Avengers: Nights of Wundagore

Avengers: Nights of Wundagore
Alternative editions:
Avengers Nights of Wundagore review
Alternative editions:
  • UK publisher / ISBN: Panini - 1846531799
  • North American Publisher / ISBN: Marvel - 978-0-7851-3721-4
  • Release date: 2009
  • UPC: 9780785137214
  • Contains adult content?: no
  • Does this pass the Bechdel test?: yes
  • Positive minority portrayal?: yes
  • CATEGORIES: Superhero

Nights of Wundagore (and, despite the occasional error, including on Marvel.com, it is Nights, not Knights) reprints the same 1979 Scarlet Witch/Quicksilver origin story previously collected in The Yesterday Quest. However, where that volume edited out pages not directly connected with the main story, Nights of Wundagore includes the entirety of the Avengers issues that told this tale. The result is a rather more attractive package.

The quest of the mutants for their origins in an imaginary East European country is a solid piece of superhero writing, and enjoyable on its own merits, but the enjoyment is enhanced by the other  plotlines entwined with it. Jim Shooter’s Korvac saga had brought in almost everyone who had up to them been an Avenger, and then some more, and this volume begins with Avengers Mansion overflowing with superheroes. Michelinie’s first task as new scripter was to bring this mob down to a more manageable cast. He provides a good story from it, spotlighting the annoyance of National Security Council liaison Henry Peter Gyrich at the Avengers’ lax procedures, and Hawkeye’s anger at  exclusion from the new restricted roster to make room for the Falcon, the Avengers being short of non-white members. There’s also an entertaining Absorbing Man two-parter in the middle of the main Scarlet Witch/Quicksilver plot, actually quite sweet at one point.

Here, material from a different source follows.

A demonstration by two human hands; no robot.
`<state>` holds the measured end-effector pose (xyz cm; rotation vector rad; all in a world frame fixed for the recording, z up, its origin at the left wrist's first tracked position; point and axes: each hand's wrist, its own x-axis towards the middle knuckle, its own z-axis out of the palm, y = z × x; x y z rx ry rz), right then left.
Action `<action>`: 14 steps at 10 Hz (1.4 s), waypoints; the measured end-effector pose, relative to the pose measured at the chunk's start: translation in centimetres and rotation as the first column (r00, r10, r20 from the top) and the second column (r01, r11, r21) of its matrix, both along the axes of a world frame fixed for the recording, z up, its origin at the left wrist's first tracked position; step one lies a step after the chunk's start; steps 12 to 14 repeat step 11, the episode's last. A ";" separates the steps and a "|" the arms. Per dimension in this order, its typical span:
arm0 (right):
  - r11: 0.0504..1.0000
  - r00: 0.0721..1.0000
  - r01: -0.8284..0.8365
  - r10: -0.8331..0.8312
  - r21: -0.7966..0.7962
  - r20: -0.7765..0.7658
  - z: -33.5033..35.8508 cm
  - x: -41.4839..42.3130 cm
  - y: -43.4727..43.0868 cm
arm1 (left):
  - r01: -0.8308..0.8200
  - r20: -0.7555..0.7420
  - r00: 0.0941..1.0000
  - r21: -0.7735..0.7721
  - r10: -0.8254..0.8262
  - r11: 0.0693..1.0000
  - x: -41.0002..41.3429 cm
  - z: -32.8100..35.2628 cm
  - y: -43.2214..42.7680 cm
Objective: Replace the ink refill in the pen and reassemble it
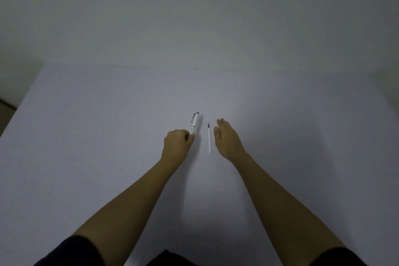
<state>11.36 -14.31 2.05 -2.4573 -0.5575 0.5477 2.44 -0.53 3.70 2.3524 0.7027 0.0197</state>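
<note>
A white pen [194, 123] with a grey clip end lies on the pale table [108, 125], pointing away from me. My left hand [177, 146] is closed around its near end. A thin white ink refill [209, 138] with a dark tip lies just to the right of the pen, apart from it. My right hand [226, 138] hovers flat beside the refill on its right, fingers extended, holding nothing and not touching it.
The table's far edge [194, 67] meets a plain grey wall. Its left edge [19, 110] slants down toward me, with a strip of floor beyond. Dark sleeves show at the bottom of the view.
</note>
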 end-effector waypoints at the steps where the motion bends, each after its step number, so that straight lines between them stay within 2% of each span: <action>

All these stories are pencilled by John Byrne, with a variety of inkers (Gene Day, Klaus Janson, Dan Green, and several uncredited on the second part of the Absorbing Man story). The art is attractive throughout. Byrne has a strange way of drawing Iron Man, but clearly enjoys drawing Captain America. Byrne’s name is important in selling the collection, displayed by the Marvel edition (though not the UK Panini reprint) lists him before any other creator.

Avengers may not have been spectacular in the late 1970s in the way it had been under Steve Englehart, but it was always dependable, and this is a good way of enjoying some of the best of these stories.

There are several variants on Nights of Wundagore. A digest-sized collection from 2001 was in black-and-white rather than colour, with the cover a Greg Horn imitation of the John Byrne original used for the later collection. This volume omits the original covers, and the page from X-Men that reveals the identity of the twins’ father, but adds text pages on Quicksilver and the Scarlet Witch, which include that information, and two more Avengers stories, the second of which is a rather good Hawkeye solo tale. These two stories are otherwise to be found in Heart of Stone and Essential Avengers 9, and the Hawkeye tale is in Avengers: Hawkeye. The presence of the latter story allows Hawkeye’s plot thread to be wrapped up nicely, but there is a neatness to concluding the collection with the end of the Scarlet Witch/Quicksilver story.

The 2015 UK Panini version is another pocket-sized version, though in colour, and includes the Avengers stories that appeared between the end of the Korvac saga and the start of the ‘Yesterday Quest’ plot. This might appear better value, but actually, the stories aren’t that good, and the reader loses little through not having them. Overall, the 2009 US version hangs together as the best collection, although all content was subsequently included in Marvel Masterworks: Avengers Vol. 18.